FIG. 2 is a schematic view showing a state in which blowing of unsolidified molten steel is prevented by a bottom portion formed by the high-speed casting end method of the present invention.

FIG. 3 is a schematic process diagram showing a solidification formation state of a bottom portion by the high-speed casting end method of the present invention.

FIG. 4 is a graph comparing the frequency of occurrence of steel leakage between the method of the present invention and the conventional method.

FIG. 5 is a schematic diagram showing a control device for performing the high-speed casting end method of the present invention.

FIG. 6 is a schematic view showing a conventional bottom processing operation.

FIG. 7 is a graph showing a casting speed pattern in a conventional method.
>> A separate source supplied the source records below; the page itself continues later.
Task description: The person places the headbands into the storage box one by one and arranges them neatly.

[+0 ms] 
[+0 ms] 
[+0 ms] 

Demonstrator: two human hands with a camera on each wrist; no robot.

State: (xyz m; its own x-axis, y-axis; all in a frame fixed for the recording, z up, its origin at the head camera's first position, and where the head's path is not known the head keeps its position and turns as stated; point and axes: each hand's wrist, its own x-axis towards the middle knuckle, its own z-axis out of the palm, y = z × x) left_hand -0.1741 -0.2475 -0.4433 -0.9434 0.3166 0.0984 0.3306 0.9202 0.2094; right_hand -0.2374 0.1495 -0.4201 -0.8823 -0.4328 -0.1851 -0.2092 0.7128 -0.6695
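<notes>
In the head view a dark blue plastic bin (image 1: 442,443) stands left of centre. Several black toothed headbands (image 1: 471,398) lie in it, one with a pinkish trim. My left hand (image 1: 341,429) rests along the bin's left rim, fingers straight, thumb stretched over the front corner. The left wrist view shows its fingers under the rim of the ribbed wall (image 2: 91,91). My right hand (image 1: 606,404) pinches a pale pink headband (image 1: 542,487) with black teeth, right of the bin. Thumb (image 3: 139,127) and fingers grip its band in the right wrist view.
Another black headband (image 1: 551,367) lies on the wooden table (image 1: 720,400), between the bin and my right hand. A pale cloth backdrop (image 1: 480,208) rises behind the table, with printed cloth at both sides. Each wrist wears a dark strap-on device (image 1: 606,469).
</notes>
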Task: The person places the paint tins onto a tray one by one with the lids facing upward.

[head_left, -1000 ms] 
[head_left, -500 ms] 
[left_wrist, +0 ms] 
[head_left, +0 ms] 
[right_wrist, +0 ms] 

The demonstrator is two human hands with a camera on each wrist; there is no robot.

FIG. 8 is a graph showing a casting speed pattern in a conventional method.

[Explanation of symbols]

DESCRIPTION OF SYMBOLS 1 ... Control device, 2 ... Mold, 3 ... Guide roll, 4 ... Slab,
5: spray nozzle, 6: drive roll, 7: speed control unit, 8: secondary cooling water control unit, 9: process computer, 10: tundish, 11: molten powder, 12: molten steel, 13: solidified layer, 14 ... hollow, 15 ... solidified shell.

Claims (1)

(57) [Claims] At the end of casting of a continuous casting machine for casting a molten metal in a tundish to form a slab, the casting speed is reduced and stopped, and a processing operation of a bottom portion, which is the last end of the slab, is performed. When casting is finished while maintaining the normal casting speed and the slab is pulled out , stress
Stagnation due to stress and low surface due to release of stress
Control the solidification position by repeating the following operation several times
To high-speed casting termination method of continuous casting, characterized in that to form a hierarchical structure having a plurality of cavities partitioned by solidified layer inside the bottom portion.